Table 2. Pharmacokinetic/pharmacodynamic parameters of fluoroquinolones
Activity and safety in human beings
Fluoroquinolones have been used in the treatment of pulmonary, extrapulmonary, and disseminated tuberculosis. In human beings, fluoroquinolones are absorbed readily after oral administration with once-daily dosing, and have effective tissue penetration and distribution into lungs and alveolar macrophages (table 2).

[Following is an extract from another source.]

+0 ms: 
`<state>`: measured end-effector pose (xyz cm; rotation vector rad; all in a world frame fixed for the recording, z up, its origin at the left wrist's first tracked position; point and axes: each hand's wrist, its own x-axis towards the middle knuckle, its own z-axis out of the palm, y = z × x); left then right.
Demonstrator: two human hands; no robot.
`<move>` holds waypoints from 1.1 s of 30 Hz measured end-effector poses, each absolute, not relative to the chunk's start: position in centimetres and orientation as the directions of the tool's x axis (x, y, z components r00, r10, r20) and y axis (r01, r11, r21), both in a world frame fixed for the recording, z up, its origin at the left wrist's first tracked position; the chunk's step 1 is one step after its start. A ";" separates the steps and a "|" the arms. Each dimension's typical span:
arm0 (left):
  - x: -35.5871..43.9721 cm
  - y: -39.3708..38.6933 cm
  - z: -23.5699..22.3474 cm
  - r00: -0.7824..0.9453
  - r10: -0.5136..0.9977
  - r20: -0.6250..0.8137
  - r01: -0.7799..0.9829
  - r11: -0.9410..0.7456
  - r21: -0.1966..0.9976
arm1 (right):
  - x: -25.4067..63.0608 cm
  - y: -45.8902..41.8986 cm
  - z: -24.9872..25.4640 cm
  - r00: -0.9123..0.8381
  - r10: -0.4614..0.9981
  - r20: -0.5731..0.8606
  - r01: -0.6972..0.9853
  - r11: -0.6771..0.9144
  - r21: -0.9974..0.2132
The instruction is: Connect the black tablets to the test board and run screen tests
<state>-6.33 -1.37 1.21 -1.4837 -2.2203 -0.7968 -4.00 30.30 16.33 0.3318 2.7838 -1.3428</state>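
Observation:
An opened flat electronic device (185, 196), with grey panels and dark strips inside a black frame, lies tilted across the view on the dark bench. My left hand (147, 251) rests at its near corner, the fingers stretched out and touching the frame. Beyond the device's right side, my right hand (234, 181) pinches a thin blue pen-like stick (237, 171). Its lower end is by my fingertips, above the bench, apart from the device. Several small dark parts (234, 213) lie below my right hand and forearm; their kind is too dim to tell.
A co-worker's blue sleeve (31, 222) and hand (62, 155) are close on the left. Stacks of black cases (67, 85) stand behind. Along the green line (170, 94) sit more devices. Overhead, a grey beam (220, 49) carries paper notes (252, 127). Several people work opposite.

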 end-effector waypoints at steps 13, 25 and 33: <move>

Studies measuring the early bactericidal activity (EBA), the log fall in the CFU count in sputum during the first 48 h of therapy, of ciprofloxacin46,47 and ofloxacin48 in pulmonary tuberculosis have shown these two early-generation fluoroquinolones to be less potent (lower EBAs) than isoniazid during early treatment of tuberculosis49,50 (table 3, table 4). However, there is research demonstrating potent activity of the later-generation 8-methoxyquinolones comparable to that of isoniazid,37,63 and numerous additional EBA studies are underway.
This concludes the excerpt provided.